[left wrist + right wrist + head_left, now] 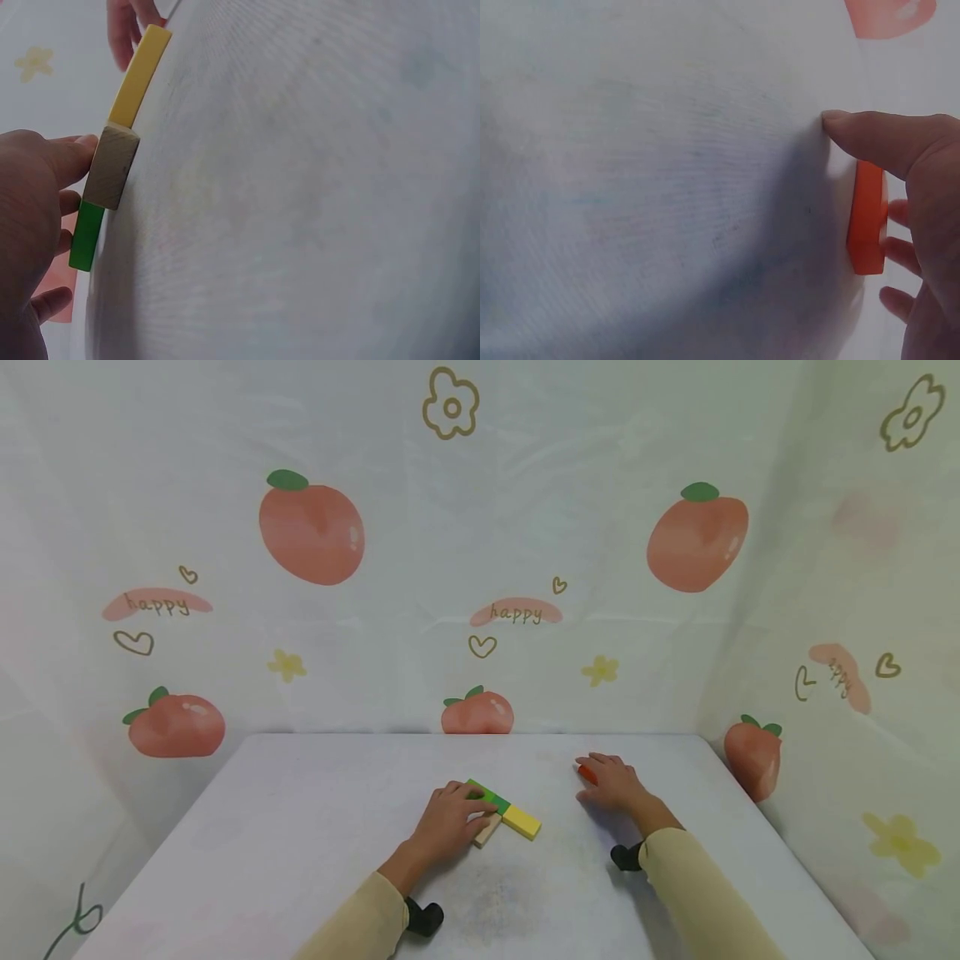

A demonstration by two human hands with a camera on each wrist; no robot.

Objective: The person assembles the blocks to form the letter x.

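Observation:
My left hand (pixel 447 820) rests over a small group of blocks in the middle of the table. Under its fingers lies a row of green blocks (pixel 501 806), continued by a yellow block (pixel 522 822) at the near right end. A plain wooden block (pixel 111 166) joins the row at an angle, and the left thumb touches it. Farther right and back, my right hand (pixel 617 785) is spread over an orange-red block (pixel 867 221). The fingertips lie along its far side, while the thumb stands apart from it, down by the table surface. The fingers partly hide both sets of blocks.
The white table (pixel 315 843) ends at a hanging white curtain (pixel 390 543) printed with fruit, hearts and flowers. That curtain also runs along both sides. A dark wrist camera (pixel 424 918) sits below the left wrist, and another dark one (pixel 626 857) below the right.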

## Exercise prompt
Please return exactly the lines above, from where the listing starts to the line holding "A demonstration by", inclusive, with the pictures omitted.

## Response to this exercise
[left wrist + right wrist + head_left, now] 

A demonstration by two human hands with a camera on each wrist; no robot.

The exercise asks for nothing more than this.